Thursday, September 11, 2008

11 September 2001

Tam asks, "Where were you?"

There are several ways to answer that question -- "Getting ready for an eye doctor appointment and watching network news" is one. "Waiting for the other shoe to drop" is another.

I'd been waiting a long time. Since 1995, when a couple of amateurs ruined a Fed building with (mostly) stuff anyone could've bought from the Farm Bureau Co-Op. Since '93, when inept fumblers made a big mess in the World Trade Center. Since I read Bruce Sterling's Islands In The Net (published in 1988, don't know when I first saw it), which introduced me to the interesting weaknesses of a high-tech culture when faced by low-tech foes, a notion Sterling introduces in the form of a fictional book-within-a-book, "The Lawrence Doctrine and Postindustrial Insurgency." And probably even before; asymmetrical war had fascinated me ever since Heinlein's The Moon Is a Harsh Mistress.

I'd had a bet with myself that the 'States -- a high-value target for every nutjob of every stripe for decades upon decades -- would lose a major city within my lifetime and sooner rather than later.
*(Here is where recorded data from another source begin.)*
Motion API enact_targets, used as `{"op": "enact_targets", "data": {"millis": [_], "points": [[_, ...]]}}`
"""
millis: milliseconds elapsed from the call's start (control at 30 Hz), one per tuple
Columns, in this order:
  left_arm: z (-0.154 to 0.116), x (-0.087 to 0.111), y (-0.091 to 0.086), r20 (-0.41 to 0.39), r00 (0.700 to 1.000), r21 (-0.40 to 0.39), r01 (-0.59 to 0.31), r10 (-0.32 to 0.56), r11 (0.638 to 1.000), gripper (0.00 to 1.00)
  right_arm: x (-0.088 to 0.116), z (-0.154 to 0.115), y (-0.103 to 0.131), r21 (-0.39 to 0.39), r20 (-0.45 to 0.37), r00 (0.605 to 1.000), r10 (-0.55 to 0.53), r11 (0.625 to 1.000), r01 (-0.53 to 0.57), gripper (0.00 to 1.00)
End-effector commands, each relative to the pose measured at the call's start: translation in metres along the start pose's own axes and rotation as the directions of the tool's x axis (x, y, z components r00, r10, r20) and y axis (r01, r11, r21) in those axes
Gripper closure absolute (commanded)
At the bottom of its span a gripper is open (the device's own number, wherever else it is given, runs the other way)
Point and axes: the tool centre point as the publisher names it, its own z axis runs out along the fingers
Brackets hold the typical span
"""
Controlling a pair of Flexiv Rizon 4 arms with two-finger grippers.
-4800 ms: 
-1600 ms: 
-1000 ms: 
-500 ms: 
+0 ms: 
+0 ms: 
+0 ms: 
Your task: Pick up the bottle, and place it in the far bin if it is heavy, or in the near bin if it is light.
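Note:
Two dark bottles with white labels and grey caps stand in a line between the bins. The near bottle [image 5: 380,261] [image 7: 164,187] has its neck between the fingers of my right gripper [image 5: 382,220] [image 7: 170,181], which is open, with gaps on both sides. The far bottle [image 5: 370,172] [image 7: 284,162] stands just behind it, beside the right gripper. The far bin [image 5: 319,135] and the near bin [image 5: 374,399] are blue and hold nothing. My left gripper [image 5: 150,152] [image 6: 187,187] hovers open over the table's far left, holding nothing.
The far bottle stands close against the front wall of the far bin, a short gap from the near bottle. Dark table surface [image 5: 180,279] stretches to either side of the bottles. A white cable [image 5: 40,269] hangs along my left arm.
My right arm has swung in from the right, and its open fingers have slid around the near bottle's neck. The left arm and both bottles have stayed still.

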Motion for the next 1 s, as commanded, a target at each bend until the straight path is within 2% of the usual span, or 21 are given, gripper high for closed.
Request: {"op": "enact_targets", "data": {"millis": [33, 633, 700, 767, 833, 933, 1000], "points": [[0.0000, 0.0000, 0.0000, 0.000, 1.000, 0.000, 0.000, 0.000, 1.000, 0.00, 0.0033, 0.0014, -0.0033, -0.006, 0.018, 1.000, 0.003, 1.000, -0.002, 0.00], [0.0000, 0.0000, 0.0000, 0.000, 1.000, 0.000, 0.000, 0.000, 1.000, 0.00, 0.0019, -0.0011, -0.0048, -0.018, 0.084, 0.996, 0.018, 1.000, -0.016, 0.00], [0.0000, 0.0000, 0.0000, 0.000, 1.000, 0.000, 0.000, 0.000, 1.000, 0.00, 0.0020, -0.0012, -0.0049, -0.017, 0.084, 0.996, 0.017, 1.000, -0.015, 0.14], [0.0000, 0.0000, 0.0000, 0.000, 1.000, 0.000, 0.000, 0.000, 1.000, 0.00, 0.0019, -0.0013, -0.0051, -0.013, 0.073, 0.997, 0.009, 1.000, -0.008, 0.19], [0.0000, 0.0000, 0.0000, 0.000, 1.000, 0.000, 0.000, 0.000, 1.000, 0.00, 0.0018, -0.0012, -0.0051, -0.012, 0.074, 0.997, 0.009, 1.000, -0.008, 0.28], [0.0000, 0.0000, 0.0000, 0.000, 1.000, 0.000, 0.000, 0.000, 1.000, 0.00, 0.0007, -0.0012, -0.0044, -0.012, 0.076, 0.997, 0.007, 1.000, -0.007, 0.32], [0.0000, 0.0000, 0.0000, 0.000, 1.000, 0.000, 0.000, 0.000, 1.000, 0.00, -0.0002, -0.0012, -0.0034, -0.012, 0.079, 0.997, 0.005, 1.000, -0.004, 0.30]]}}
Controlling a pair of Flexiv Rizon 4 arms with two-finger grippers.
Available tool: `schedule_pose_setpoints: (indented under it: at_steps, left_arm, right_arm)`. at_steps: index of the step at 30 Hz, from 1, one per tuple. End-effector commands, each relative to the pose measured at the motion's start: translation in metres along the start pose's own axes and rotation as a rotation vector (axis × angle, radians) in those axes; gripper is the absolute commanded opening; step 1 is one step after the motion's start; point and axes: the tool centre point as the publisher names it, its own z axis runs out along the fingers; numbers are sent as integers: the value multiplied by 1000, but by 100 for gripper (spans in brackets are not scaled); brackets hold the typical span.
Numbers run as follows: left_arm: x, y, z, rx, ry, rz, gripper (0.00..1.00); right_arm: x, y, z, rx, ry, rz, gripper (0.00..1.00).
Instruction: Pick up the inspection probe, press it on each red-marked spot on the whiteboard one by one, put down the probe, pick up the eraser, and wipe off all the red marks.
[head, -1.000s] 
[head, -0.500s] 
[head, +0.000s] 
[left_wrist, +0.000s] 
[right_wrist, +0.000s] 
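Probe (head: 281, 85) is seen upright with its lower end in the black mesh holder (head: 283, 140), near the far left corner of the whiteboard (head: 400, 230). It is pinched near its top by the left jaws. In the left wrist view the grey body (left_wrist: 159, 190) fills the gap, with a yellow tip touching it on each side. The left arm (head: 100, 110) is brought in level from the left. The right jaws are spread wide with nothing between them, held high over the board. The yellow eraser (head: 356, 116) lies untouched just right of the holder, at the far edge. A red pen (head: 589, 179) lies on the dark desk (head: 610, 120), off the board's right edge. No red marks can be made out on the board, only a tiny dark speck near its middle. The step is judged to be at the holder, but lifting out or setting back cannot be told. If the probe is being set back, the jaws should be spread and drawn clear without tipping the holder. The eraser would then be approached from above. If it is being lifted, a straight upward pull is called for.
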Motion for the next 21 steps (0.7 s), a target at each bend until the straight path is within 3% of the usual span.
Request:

But I was starting to think I was wrong. After all, the Cold War had wound down, Communism was uncooler than ever and Gulf War I had ended with the good guys victorious. Things were looking up!

...It's always brightest before the storm, hey? Free people, high-technology societies, are vulnerable by their very openness and technology. I knew that...and I was still blindsided by the bloody-minded insanity of highjacking perfectly good airliners and flying them into perfectly good buildings. I forgot a Neolithic goat-herder has no use for either -- and less use for the ideas they represent, free trade and easy global travel.

I'd like to think I wasn't stunned long; certainly my first comment to my then-hubbie was, "The bastards finally did it, didn't they?"

Another bit I'd garnered from my reading was that one purpose of terrorism is to provoke a harshly repressive response from the victim; this is of enormous PR value to the terrorist and image is what such persons are expending human lives and human achievement to obtain. Territory cannot be taken by terrorism and material is rarely directly got by such means -- but hearts and minds are another story. And in that respect, it looked for awhile as if the bastards had been wildly successful. Now, no, not so much; but at first it seemed a near thing.

If there's any lesson to be taken from the events of 11 Sept 2001 in New York City, Washington D. C. and high over Pennsylvania, it is not "stick a flag on your car and leave it there, rain or shine, until it is tattered to rags,"* but rather to understand not just the battle but the war -- and to realize that as terrible and tragic as that day was, even if we did nothing, they'd run out of ijitaheen willing to get to heaven on a pillar of jet-fuel smoke long before we ran out of targets. Destroyers fueled by superstition and rage against free societies will fail, no matter if they grew up in Riyadh or the American Midwest.

...Not to mention, the next weasel who tries to take over an airplane will go down under a human wave. When the prospect was only a thrilling trip to Cuba, passengers went along; but when cooperation means death, hijackers are doomed.

There are other means and other ways and we have not seen the end of it; we may never. But the barbarians are few and the future does not belong to them.
_______________________
* I am not moved by symbols as much as many other people are and yet I would so very, very much like to run the morons flying flayed and tattered flags on their car off the road, yank them out from behind the wheel and flog them, there on the spot. Dammit, that's just plain wrong!

2 comments:

OrangeNeckInNY said...

I was 20 miles from Ground Zero at work. My parents were a mile-and-a-half from there and saw the towers come down. I grew up in NYC and watched the towers go up. I was there in 1976 at the Bicentennial celebration. Looking up at the towers, it looked like the towers were going to collapse on top of me. Decades later, I worked for an architectural firm and designed many a space in both towers and the surrounding ones. I lost many friends and former clients in that tower that day. Unfortunately, I never made copies of the CADD files of the Twin Towers, but I'm sure I can get them if I contacted my old firm.

So anyway, on that day, I was at work and we all gathered around the T.V. in the lunchroom and watch the whole attack unfold. The boss let us out early that day to attend to family. My landlord was 2 blocks from his office at Ground Zero and he turned tail and ran when he saw people jumping out of the windows of the Twin Towers. It took him all day to make his way back home. It took me a full two weeks before I could drive into Manhattan to get in contact with my parents to make sure they were alright.

I will NEVER forget.

Aaron said...

I'd been waiting for the other shoe since my unit responded to the Cole bombing.

I spent that morning calling people on liberty and trying to get gear and supplies together for an emergency deployment.